Y están, por supuesto, los vecinos. Palacios explica que una línea de acción pasa por crearle, al adulto mayor que mantiene más autonomía, una red de cuatro o cinco vecinos con los que puede quedar de manera flexible en su entorno. La intención es que salgan juntos a hacer gestiones, participen en actividades sociales o culturales, conversen por teléfono regularmente… “La idea es generar una socialización, y posteriormente vincular ese grupo a otros más”.
Cuando, tras ese compartir, el anciano vuelve a casa y cierra la puerta, puede dar otro día por realmente vivido.
“Contigo a tope… hasta aquí”
Con experiencias así, el problema de la soledad queda bastante atenuado, pero no desaparece. Persiste el límite de la intimidad, la frontera que toda persona tiene en derredor y que solo los familiares suelen traspasar para cuidar de su ser querido.
La persona sola tiene necesidades más allá de las afectivas, urgencias relacionadas con la higiene o el propio acto de preparar la ropa y vestirse. Según recuerda Margolis al New York Times, “los amigos y los vecinos pueden echarte una mano con las comidas y recogerte los medicamentos en la farmacia, pero no te van a ayudar en la ducha”.
Tampoco lo hacen los programas de socialización. Si bien es impagable el afecto y la amistad que atesora y se lleva a casa el beneficiario, no se atienden las necesidades mencionadas. Estas, nos recuerda Palacios, “las cubren las administraciones públicas o servicios privados”, aunque, por norma, el trabajador social no está 24 horas con el anciano, ni todos los mayores –o sus familiares– pueden contratar los servicios de un asistente interno.

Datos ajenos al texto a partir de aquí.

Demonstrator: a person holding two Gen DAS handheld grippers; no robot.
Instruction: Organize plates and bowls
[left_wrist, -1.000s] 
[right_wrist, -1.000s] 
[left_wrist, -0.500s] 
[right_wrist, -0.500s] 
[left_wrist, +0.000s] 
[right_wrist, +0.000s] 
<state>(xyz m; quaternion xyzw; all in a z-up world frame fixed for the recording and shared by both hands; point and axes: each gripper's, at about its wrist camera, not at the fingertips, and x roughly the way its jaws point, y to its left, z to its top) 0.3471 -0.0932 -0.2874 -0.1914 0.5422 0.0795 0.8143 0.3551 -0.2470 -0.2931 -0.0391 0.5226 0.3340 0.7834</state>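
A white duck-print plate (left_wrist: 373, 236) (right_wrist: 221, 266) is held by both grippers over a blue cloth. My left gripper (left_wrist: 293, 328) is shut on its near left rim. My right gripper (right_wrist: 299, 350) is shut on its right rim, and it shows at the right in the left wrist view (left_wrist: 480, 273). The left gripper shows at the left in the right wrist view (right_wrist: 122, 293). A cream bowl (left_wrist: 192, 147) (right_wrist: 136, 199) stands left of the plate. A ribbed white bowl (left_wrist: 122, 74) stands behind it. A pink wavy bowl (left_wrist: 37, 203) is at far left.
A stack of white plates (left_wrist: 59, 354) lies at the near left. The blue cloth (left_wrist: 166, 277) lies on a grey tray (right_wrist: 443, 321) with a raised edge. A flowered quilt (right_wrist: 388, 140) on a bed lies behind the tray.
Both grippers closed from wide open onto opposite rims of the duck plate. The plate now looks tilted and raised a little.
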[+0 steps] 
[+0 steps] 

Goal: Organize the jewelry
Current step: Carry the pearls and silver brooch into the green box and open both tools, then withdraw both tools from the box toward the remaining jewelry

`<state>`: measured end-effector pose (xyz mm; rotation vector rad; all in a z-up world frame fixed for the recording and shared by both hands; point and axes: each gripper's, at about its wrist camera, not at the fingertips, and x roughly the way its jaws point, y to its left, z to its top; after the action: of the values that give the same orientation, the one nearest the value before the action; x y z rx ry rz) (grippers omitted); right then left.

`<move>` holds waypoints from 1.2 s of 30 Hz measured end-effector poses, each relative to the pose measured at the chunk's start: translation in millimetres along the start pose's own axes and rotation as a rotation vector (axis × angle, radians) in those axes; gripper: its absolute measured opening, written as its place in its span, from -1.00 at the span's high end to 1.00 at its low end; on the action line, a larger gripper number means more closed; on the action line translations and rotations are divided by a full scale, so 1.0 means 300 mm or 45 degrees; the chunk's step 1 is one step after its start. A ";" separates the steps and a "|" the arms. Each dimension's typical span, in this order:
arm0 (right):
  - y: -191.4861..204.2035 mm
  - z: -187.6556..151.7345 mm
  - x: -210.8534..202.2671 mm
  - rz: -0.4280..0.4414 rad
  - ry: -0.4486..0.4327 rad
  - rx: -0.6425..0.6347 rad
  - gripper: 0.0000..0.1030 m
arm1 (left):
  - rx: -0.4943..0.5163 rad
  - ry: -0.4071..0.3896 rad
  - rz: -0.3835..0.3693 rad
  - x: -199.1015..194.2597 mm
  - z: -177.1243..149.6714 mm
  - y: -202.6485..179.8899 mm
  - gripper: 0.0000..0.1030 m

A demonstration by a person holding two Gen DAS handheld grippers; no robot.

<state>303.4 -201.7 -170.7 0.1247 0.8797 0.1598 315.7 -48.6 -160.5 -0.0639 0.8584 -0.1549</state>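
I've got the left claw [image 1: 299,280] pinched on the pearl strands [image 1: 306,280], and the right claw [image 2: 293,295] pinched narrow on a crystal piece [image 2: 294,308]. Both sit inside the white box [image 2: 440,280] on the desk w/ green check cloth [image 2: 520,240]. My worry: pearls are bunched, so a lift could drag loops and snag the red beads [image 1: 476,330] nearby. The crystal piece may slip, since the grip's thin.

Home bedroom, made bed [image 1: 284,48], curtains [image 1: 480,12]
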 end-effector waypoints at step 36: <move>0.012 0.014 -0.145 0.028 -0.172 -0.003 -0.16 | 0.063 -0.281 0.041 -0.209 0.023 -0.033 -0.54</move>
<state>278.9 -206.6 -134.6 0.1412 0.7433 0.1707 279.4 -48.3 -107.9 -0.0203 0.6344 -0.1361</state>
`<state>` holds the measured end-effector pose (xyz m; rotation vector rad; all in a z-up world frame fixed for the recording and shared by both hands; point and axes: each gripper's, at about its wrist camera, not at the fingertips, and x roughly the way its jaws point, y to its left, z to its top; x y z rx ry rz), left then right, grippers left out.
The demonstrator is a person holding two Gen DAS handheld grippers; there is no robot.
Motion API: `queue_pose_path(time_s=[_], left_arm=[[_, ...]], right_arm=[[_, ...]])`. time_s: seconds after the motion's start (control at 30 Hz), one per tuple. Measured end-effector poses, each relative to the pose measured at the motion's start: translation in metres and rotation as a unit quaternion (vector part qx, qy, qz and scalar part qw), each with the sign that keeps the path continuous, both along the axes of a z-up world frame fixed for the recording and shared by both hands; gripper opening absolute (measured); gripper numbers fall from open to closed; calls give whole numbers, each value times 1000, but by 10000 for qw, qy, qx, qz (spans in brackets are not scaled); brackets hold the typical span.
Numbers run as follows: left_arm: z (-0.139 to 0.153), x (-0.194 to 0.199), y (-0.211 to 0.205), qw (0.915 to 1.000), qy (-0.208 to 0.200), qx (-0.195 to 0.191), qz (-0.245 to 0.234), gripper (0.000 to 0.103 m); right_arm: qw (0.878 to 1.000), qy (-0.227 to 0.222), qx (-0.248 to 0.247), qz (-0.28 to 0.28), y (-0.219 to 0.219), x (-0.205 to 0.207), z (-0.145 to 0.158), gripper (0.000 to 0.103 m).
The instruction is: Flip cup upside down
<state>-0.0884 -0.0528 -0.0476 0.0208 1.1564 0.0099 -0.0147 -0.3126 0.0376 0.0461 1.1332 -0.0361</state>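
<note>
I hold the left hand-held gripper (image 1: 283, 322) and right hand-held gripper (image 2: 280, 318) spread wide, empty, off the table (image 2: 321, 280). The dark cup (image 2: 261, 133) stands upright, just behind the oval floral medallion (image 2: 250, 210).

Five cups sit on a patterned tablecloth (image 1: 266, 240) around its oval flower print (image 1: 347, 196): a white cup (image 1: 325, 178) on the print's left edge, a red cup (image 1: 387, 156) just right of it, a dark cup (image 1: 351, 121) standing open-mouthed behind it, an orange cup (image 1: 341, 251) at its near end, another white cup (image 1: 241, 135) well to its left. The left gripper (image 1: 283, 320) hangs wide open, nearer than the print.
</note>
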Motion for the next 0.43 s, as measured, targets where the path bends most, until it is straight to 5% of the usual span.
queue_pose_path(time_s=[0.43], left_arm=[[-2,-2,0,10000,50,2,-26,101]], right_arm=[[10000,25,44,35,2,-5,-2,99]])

Por supuesto, quedar para un helado, para ir al correo o para charlar se agradece. Pero si una mano está dispuesta a ayudar y mojarse a cualquier hora y en cualquier contexto, suele ser aquella que comparte la misma sangre del ayudado. Volvemos, pues, invariablemente al núcleo, a la necesidad de la familia…
Normal que, de allí donde falte, la prensa saque de vez en cuando titulares tristes.